Monoprint using ‘mask’

I would also suggest that marks are not flat two-dimensional residue on a surface but more like your shadow stretching before you, deep blue on the asphalt. That shadow fills the space between you and the elongated mark staining the street. It is actually voluminous. When something enters the space between you and the pavement, a cat or fire engine, in the moment it is changed. Their light is disturbed. There is a vulnerability in the distance the shadow travels. There is a life force in that volume, a textural signature of its source. Like the mark it is porous, open to vicissitudes of the time and place. It could even be said to have an intelligence. There is more intelligence around us than we are like to recognize. In times of crisis an extended understanding of intelligence is valuable.

In Hidden Blessings, Psaris talks about life crisis, no matter the age as an opportunity to awaken. She goes on to say that the success of any life-crisis-transformation depends on our ability to allow the soul (ourselves) to evolve beyond the ego structure encasing it. Our ego is not only anthropocentric, judging intelligence and power as human based but also biocentric, projecting that only living things have consequence especially is they are human.


Print from folded ‘mask’

Just as habit does not recognize the volume of a shadow ego is blinded to the psychological function of its shadow, a metaphor and expanded perspectives. At this time in history, our world is in crisis with the need of sweeping new perspective. For most of us the best thing that we can do is tend our own garden, which in actuality calls for persistent courage to redefine our place in the world. Crisis asks for marks of a new order that stretch habits of identification. The ego’s shadow does not see what it is projecting on others without careful scrutiny. In shadow work we see how anything that riles us has much more to do with ourselves than the other. We can only see, literally and figuratively, the fullness of our shadow through imagination.

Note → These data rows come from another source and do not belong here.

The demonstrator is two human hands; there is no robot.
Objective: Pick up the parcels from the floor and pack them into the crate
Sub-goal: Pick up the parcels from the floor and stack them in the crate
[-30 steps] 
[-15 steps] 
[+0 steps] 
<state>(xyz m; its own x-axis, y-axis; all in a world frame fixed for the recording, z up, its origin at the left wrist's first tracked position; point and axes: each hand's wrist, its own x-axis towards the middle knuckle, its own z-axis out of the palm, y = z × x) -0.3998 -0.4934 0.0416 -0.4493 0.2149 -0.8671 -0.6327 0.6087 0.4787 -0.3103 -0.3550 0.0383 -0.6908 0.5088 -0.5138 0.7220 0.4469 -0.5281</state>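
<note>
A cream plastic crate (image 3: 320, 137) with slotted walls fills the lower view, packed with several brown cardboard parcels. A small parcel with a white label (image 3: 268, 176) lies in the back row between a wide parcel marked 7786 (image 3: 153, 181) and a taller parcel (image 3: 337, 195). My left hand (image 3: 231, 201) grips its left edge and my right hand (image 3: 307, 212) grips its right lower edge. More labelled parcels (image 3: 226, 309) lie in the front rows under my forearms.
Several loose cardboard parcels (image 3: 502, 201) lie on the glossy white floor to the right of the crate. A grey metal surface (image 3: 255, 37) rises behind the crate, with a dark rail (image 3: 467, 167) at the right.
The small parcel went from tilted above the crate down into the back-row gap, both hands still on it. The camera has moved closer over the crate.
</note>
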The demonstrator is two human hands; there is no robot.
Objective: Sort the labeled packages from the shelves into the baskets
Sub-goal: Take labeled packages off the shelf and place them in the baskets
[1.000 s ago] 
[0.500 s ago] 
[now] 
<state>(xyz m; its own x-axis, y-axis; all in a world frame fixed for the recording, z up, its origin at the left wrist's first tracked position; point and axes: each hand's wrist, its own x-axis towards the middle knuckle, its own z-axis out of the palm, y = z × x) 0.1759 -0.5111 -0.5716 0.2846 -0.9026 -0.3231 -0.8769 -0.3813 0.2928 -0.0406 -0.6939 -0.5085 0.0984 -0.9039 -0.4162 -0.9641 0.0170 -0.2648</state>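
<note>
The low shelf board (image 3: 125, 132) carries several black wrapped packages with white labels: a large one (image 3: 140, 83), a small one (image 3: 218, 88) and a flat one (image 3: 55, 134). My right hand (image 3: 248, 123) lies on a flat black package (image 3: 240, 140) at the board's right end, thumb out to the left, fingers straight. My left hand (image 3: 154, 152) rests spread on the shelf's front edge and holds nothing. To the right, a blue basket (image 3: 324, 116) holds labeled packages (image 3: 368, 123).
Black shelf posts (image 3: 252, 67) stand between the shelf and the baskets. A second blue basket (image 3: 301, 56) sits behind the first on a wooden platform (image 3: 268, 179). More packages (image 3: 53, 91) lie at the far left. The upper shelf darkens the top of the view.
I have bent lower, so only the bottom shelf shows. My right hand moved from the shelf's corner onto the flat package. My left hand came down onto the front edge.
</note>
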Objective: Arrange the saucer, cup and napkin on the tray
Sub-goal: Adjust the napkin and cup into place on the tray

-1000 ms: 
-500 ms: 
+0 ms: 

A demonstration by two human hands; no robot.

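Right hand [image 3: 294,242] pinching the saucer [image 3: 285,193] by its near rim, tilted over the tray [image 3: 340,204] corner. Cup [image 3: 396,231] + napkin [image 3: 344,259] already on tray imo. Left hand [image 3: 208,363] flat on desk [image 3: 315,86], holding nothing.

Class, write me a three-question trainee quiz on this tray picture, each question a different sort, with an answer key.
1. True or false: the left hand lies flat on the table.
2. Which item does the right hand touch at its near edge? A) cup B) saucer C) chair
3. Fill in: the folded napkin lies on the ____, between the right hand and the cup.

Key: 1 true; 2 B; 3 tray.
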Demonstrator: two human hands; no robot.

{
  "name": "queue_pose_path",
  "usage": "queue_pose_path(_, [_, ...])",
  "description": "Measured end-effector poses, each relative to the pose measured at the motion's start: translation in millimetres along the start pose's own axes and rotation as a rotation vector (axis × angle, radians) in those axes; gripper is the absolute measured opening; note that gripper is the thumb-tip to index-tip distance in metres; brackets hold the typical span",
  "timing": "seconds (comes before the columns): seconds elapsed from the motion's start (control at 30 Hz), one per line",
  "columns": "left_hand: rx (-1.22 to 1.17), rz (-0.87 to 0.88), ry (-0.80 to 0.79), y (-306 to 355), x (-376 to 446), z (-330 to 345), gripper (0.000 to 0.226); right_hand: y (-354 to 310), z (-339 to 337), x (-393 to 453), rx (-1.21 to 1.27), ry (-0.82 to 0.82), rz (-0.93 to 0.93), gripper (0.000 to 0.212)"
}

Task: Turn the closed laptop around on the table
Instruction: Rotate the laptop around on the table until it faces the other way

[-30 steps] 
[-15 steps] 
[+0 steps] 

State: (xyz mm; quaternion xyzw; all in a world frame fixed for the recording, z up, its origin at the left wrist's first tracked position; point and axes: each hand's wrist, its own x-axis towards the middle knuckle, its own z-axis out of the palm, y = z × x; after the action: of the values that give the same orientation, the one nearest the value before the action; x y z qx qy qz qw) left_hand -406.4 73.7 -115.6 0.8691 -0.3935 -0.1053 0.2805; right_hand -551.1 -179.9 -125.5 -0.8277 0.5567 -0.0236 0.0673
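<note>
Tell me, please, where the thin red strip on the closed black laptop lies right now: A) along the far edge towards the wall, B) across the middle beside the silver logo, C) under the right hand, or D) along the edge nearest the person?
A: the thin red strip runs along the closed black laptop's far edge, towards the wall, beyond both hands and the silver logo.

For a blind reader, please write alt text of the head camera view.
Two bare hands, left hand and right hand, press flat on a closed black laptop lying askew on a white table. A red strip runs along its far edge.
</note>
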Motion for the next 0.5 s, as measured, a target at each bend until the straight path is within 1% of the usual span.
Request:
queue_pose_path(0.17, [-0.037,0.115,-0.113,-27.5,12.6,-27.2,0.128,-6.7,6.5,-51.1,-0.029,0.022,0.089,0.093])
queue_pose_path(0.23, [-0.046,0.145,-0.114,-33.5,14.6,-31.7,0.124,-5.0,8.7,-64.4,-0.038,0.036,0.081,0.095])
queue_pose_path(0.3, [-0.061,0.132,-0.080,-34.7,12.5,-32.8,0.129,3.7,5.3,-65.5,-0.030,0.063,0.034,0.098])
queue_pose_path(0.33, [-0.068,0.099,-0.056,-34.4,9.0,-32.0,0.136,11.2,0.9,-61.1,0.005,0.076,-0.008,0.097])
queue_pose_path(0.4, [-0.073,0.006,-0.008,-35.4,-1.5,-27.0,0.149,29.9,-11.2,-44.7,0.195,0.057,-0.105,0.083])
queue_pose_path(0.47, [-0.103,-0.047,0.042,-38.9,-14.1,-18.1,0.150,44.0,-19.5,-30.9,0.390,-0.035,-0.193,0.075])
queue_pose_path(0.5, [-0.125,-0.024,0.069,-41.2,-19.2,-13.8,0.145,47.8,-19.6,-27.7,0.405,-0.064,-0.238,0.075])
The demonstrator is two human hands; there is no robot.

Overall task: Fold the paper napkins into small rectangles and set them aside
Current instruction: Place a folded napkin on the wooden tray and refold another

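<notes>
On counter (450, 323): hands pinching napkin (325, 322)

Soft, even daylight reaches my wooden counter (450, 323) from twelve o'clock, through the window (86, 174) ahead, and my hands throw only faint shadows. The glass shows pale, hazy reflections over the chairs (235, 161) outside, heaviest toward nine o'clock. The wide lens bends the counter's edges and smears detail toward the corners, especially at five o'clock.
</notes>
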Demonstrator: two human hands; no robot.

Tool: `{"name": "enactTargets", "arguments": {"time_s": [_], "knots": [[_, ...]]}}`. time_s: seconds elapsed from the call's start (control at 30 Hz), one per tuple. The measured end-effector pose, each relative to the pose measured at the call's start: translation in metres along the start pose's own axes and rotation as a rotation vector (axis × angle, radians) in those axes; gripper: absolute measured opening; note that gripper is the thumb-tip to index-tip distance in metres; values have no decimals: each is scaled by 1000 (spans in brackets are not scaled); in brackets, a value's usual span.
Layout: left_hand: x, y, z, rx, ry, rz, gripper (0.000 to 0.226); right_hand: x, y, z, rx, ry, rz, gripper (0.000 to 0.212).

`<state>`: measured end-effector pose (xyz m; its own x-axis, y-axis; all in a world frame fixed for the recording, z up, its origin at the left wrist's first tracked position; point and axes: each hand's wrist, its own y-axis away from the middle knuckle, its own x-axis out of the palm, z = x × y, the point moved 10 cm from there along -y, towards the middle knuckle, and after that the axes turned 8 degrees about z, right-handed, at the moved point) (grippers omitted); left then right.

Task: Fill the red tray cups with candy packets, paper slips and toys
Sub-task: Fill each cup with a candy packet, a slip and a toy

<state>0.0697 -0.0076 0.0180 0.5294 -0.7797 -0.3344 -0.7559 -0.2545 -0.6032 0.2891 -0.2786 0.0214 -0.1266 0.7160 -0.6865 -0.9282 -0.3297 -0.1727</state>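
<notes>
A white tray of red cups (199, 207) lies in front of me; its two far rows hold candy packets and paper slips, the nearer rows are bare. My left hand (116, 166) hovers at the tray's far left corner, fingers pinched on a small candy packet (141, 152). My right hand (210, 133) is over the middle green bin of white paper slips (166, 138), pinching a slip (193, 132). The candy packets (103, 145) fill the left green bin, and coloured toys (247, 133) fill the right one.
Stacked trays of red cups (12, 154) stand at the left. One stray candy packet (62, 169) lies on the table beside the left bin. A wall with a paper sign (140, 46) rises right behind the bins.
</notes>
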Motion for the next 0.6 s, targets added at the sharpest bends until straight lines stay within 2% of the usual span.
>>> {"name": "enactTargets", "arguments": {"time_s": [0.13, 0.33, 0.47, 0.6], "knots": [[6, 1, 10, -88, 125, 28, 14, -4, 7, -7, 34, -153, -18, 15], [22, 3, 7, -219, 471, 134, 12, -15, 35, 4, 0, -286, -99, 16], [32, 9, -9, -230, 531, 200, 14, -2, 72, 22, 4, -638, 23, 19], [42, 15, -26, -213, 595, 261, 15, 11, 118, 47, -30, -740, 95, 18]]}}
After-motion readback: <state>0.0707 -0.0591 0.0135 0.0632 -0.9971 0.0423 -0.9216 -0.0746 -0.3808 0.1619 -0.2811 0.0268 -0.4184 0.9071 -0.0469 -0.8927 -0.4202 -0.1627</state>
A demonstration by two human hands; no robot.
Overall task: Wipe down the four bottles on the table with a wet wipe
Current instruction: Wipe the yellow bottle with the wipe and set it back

To tweak those perception that are so ingrained we need to cultivate the imaginal domain. It is much more a part of our life than we acknowledge. Dream worker, Jeremy Taylor described that space between conscious and unconscious as not-yet-speech-ripe. We know but it takes imagination to bring it to consciousness. The more that we call on the space between knowing and not knowing the more that it is available. In this province, as witnessed in any craft that reaches artistry, fundamental truths brought to vision. Marking is more than the flatness of streaks and strokes on a page. There is a qualitative difference between a shopping list or a poem.. And yet there are poems that are really shopping lists and shopping lists that are poem depending on how the imaginal is sparked.

Not imagination but the imaginal realm stretches our senses. In synesthesia, a neurological condition, information meant to stimulate one senses instead stimulates a different one altogether or several —music is seen in colors, architecture has a taste, or sound appears as shapes. We all have a little bit of this, for the channels are informing each other far beyond our expectations and habits. We expand our sensitivities in the imaginal, which adds another layer of information and relationship to how we exchange with our world. The volume of shadow, yielding as a way of encountering the world, the extended understanding of intelligence and crisis as opportunity are all ways of create by changing how we perceive reality.

(A mask is used in printing to block the ink from the plate to the paper. The shape of the mask was from the photograph of the shadows of two people standing together.)

 


These two diptychs incorporate pieces torn from the earlier prints as way of developing and finessing the image in collaboration with the field.